Initial reports that Mr. Holbrooke’s issues would include “related matters” created unease in India, which interpreted this to mean Kashmir. Indian officials promptly relayed their concerns to Mr. Obama’s team.

Rejecting any attempt to link Kashmir with terrorism in Pakistan’s tribal areas, Indian National Security Adviser M.K. Narayanan told an Indian TV channel last week that Mr. Obama would be “barking up the wrong tree” if he were to subscribe to such views.



“References made by President Obama did seem to suggest that there is some kind of a link between the settlement on Pakistan’s western border and the Kashmir issue. Certainly, that had caused concern,” Mr. Narayanan said.

Pakistan is equally determined to put India on Mr. Holbrooke’s plate.

In a recent opinion piece in The Washington Post, Pakistani President Asif Ali Zardari equated the situation in Kashmir to the Palestinian issue, saying it “must be addressed in some meaningful way to bring stability to this region.”

He said he hoped Mr. Holbrooke would work with both India and Pakistan to resolve the dispute, which has led the two nuclear-armed neighbors to go to war in the past.

The Obama administration has put the Kashmir issue outside Mr. Holbrooke’s portfolio of issues.

“With regard to Kashmir, I think our policy is well-known,” Mr. Wood said. “I think India has some very clear views as to what it wants to do, vis-a-vis dealing with the Kashmir issue, as well as the Pakistanis. But with regard to Ambassador Holbrooke’s mission, as I said, it’s to deal strictly with the Pakistan-Afghanistan situation.”

Mr. Holbrooke declined to comment on the issue before his trip.

At a security conference in Munich on Sunday, Mr. Holbrooke said stabilizing Afghanistan will require a long and difficult struggle.

“It is like no other problem we have confronted, and in my view it’s going to be much tougher than Iraq,” Mr. Holbrooke said.

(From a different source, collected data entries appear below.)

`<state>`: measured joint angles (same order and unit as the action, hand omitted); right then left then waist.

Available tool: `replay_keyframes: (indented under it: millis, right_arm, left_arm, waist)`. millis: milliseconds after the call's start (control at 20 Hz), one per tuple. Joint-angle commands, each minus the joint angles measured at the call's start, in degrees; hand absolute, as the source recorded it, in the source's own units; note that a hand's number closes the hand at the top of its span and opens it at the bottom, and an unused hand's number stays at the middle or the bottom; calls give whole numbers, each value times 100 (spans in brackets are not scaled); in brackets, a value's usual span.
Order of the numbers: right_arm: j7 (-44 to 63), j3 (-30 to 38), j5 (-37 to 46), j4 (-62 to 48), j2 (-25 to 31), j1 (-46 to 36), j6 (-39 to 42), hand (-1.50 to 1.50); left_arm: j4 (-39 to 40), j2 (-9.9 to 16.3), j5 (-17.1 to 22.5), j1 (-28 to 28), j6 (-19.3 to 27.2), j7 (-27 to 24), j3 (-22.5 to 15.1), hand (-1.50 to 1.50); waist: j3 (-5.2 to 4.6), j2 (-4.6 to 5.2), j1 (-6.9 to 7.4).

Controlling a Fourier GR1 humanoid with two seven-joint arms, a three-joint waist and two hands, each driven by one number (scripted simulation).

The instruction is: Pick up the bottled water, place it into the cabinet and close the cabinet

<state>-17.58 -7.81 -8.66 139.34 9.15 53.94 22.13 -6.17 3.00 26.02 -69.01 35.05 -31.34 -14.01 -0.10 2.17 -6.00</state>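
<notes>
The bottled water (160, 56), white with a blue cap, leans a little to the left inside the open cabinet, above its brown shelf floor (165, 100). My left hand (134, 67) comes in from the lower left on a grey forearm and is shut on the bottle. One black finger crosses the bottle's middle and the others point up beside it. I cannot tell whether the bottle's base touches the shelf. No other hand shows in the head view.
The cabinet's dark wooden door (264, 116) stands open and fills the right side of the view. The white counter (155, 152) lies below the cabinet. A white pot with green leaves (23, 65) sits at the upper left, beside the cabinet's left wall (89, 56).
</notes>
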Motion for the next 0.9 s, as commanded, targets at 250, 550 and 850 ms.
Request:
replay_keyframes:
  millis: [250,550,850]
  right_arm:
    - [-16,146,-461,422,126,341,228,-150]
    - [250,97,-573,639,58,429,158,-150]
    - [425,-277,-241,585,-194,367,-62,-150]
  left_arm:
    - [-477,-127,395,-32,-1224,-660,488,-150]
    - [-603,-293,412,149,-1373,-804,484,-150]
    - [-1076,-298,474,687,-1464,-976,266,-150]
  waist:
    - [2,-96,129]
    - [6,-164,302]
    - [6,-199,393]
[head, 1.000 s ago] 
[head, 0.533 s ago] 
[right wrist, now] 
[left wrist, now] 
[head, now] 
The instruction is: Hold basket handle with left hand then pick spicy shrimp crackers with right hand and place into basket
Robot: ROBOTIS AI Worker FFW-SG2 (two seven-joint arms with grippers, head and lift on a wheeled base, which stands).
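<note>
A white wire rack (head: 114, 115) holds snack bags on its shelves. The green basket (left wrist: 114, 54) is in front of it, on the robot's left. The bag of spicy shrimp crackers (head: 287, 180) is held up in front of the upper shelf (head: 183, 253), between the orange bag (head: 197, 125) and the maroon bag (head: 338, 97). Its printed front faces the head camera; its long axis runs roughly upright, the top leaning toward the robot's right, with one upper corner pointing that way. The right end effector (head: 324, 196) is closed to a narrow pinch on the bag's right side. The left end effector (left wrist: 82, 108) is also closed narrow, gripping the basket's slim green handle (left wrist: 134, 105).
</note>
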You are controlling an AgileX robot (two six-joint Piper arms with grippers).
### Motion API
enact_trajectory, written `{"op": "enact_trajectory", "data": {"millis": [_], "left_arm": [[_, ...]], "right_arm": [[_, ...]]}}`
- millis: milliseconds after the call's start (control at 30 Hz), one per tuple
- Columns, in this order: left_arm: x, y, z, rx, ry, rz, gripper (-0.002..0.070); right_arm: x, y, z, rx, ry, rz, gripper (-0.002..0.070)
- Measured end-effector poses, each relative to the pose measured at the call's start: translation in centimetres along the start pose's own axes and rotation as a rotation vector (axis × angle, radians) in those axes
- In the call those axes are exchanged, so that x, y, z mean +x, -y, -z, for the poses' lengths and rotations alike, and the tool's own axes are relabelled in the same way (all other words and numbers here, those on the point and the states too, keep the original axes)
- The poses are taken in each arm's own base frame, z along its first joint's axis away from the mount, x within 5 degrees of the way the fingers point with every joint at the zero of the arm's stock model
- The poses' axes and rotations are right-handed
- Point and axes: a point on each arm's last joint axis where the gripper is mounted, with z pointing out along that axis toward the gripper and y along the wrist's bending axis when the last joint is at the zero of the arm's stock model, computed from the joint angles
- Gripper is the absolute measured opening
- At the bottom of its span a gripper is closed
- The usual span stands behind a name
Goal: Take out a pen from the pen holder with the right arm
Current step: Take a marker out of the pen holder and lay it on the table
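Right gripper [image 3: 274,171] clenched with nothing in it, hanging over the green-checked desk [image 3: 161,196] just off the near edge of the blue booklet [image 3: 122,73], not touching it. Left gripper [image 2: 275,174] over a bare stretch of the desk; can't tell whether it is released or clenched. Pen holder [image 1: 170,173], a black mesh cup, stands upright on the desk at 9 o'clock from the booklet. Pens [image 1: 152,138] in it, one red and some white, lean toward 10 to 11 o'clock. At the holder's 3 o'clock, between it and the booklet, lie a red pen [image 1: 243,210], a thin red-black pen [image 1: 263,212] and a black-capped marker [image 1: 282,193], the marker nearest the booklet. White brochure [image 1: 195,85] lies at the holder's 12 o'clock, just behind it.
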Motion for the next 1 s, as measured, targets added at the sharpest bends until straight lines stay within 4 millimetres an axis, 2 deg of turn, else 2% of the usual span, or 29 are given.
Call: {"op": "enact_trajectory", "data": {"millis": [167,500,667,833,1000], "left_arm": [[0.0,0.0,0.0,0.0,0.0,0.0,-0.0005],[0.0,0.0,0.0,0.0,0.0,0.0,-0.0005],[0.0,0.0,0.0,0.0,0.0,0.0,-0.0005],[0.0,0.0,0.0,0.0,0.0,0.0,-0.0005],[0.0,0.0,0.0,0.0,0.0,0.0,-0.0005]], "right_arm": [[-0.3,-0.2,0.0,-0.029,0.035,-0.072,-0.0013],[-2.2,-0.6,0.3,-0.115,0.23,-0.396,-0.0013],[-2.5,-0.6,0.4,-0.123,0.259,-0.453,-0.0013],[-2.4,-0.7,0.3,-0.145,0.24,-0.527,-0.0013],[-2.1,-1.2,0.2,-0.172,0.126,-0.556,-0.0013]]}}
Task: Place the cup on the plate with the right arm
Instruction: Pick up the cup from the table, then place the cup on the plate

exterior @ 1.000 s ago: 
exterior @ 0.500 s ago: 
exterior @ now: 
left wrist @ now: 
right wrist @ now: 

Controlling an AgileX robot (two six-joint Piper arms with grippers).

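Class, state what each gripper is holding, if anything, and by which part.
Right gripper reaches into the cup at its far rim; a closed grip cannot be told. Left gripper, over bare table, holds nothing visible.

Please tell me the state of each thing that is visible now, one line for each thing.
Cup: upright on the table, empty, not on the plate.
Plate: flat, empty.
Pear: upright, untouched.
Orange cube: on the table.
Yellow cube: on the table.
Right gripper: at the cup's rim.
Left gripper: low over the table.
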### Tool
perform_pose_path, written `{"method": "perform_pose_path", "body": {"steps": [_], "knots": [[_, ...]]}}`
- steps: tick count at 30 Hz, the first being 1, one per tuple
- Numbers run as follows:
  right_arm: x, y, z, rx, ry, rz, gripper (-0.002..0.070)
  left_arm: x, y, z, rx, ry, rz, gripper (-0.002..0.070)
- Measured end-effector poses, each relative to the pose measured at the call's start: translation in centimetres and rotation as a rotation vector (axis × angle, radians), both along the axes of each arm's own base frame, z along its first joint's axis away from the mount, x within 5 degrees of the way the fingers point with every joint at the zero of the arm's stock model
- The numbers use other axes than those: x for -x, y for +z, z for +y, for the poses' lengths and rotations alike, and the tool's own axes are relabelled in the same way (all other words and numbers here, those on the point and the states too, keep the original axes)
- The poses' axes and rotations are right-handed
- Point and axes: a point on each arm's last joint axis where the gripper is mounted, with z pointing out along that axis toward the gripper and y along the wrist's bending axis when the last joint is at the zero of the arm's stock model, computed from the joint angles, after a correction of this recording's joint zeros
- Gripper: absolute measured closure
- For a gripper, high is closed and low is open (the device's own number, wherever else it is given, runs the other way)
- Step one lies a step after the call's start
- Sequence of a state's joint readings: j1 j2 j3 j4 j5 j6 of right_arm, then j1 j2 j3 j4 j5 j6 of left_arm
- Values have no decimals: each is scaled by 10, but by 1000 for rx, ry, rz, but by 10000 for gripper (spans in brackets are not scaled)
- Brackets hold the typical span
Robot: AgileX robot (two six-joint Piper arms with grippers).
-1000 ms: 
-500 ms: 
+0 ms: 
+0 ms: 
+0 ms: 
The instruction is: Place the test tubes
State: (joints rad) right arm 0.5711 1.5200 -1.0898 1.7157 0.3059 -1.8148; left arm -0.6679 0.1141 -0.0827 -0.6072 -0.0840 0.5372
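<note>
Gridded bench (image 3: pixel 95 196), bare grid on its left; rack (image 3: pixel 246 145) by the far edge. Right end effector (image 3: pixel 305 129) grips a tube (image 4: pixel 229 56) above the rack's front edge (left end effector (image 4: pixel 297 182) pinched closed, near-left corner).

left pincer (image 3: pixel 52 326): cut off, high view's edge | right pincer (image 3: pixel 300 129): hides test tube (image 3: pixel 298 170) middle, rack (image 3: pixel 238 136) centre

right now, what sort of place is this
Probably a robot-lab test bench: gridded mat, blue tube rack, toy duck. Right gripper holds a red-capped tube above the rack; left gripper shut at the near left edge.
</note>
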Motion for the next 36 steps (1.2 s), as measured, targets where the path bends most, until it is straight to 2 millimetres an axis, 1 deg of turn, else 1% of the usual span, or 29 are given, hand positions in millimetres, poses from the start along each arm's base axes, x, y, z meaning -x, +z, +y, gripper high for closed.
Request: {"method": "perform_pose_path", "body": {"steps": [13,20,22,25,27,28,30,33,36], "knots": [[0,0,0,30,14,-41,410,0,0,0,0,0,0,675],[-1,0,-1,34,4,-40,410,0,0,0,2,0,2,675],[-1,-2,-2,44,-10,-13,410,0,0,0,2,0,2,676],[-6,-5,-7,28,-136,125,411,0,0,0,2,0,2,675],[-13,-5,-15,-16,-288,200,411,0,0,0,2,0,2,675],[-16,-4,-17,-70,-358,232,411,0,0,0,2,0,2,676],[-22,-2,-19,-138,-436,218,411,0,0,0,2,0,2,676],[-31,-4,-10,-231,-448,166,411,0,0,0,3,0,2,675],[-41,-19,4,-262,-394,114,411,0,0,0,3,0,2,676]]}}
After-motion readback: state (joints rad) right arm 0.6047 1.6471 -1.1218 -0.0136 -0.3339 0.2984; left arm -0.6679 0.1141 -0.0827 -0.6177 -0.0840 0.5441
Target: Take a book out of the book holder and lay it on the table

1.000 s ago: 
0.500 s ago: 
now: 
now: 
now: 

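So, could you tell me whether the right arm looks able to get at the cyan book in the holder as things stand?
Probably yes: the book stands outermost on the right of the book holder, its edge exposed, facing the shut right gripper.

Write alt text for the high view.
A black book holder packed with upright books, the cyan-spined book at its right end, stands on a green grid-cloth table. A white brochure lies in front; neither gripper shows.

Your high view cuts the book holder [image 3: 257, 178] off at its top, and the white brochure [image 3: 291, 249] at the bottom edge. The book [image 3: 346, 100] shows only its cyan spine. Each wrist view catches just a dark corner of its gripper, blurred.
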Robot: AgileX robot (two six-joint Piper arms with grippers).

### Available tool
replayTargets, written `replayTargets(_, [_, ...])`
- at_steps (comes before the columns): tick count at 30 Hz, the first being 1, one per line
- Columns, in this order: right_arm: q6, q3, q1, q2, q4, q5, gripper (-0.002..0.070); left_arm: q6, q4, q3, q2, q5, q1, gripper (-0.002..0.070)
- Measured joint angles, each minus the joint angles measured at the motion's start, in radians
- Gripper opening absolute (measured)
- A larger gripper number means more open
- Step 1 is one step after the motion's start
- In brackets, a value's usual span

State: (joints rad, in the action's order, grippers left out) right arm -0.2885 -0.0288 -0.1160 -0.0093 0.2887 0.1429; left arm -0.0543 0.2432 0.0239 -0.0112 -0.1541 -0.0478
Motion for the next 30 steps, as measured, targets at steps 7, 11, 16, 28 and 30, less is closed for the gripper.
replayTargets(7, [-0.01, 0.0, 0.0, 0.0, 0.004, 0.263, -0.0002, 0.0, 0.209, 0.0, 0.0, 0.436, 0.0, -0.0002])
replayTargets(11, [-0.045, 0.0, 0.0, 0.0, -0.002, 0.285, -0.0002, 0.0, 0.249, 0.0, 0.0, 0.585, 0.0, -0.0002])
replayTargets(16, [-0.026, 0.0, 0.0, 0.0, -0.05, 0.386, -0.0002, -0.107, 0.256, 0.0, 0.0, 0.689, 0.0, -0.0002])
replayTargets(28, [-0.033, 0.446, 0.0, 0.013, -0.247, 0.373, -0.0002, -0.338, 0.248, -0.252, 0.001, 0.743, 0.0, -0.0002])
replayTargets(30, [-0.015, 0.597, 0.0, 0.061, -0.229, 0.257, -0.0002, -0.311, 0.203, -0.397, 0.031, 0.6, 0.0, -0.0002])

Mr. Obama has identified Afghanistan as the main front in the “war on terror” and plans to send 30,000 more troops. Complicating the challenge, Pakistan officials have lost control over large parts of their country to the Taliban, which is using Pakistan as a base to attack American forces across the border.

Ayesha Siddiqa, an Islamabad-based defense analyst, said the U.S. has very few options in Pakistan. “It could increase economic aid rather than military aid to its ally, or resurrect George W. Bush’s ‘with us or against us’ rhetoric and put greater pressure on Pakistan to deliver.”

Providing a sampling of things to come, Mr. Zardari wrote: “Ambassador Holbrooke will soon discover that Pakistan is far more than a rhetorical partner in the fight against extremism … . With all due respect, we need no lectures on our commitment. This is our war. It is our children and wives who are dying.”

The president’s wife, former Prime Minister Benazir Bhutto, was killed in a terrorist attack in Rawalpindi in 2007.